▶ _What you have to do_
Copy out, from the data, each line containing the string "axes".

▶ _Given information_
++++++++++

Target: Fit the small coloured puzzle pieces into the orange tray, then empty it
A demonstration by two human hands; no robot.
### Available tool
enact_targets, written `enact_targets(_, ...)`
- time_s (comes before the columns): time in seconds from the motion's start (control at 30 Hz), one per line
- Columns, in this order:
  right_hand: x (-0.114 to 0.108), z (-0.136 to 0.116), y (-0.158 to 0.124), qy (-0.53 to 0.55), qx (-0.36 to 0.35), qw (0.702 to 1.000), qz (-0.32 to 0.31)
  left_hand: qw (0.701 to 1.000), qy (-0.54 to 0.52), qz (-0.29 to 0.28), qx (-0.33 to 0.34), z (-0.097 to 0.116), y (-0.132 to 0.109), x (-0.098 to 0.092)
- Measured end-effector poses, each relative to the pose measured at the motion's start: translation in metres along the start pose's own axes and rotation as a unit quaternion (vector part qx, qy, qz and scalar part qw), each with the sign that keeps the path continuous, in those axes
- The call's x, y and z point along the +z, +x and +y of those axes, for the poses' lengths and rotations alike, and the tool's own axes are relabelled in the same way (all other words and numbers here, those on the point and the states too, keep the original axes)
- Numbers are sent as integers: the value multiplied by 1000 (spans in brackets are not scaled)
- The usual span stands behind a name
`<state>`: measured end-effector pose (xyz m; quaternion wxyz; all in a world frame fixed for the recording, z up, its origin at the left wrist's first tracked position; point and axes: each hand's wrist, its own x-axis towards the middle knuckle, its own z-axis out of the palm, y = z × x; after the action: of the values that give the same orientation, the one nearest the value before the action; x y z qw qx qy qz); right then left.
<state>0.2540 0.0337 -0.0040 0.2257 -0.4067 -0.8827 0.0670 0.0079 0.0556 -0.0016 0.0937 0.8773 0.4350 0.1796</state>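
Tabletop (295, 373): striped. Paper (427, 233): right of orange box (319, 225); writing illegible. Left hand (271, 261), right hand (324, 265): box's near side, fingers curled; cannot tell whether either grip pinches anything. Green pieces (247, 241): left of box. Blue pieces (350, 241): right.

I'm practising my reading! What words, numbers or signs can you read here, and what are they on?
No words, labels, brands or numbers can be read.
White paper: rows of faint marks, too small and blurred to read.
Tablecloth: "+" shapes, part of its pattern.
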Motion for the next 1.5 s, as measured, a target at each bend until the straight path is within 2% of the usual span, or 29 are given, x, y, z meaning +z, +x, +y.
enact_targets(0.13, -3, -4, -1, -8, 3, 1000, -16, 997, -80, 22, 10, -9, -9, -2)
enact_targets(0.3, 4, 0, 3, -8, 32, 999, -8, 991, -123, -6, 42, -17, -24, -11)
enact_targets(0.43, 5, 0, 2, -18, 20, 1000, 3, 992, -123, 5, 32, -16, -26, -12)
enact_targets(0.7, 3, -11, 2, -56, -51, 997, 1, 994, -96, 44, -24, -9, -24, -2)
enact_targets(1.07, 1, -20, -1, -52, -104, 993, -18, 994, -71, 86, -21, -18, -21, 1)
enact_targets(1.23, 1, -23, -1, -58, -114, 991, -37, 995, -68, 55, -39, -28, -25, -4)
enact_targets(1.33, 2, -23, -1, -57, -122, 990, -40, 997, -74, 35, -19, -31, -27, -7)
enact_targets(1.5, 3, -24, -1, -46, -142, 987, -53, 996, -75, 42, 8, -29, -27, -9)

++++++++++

▶ _Written answer_
- Measured end-effector poses, each relative to the pose measured at the motion's start: translation in metres along the start pose's own axes and rotation as a unit quaternion (vector part qx, qy, qz and scalar part qw), each with the sign that keeps the path continuous, in those axes
- The call's x, y and z point along the +z, +x and +y of those axes, for the poses' lengths and rotations alike, and the tool's own axes are relabelled in the same way (all other words and numbers here, those on the point and the states too, keep the original axes)
`<state>`: measured end-effector pose (xyz m; quaternion wxyz; all in a world frame fixed for the recording, z up, its origin at the left wrist's first tracked position; point and axes: each hand's wrist, its own x-axis towards the middle knuckle, its own z-axis out of the palm, y = z × x; after the action: of the values that give the same orientation, the one nearest the value before the action; x y z qw qx qy qz); right then left.

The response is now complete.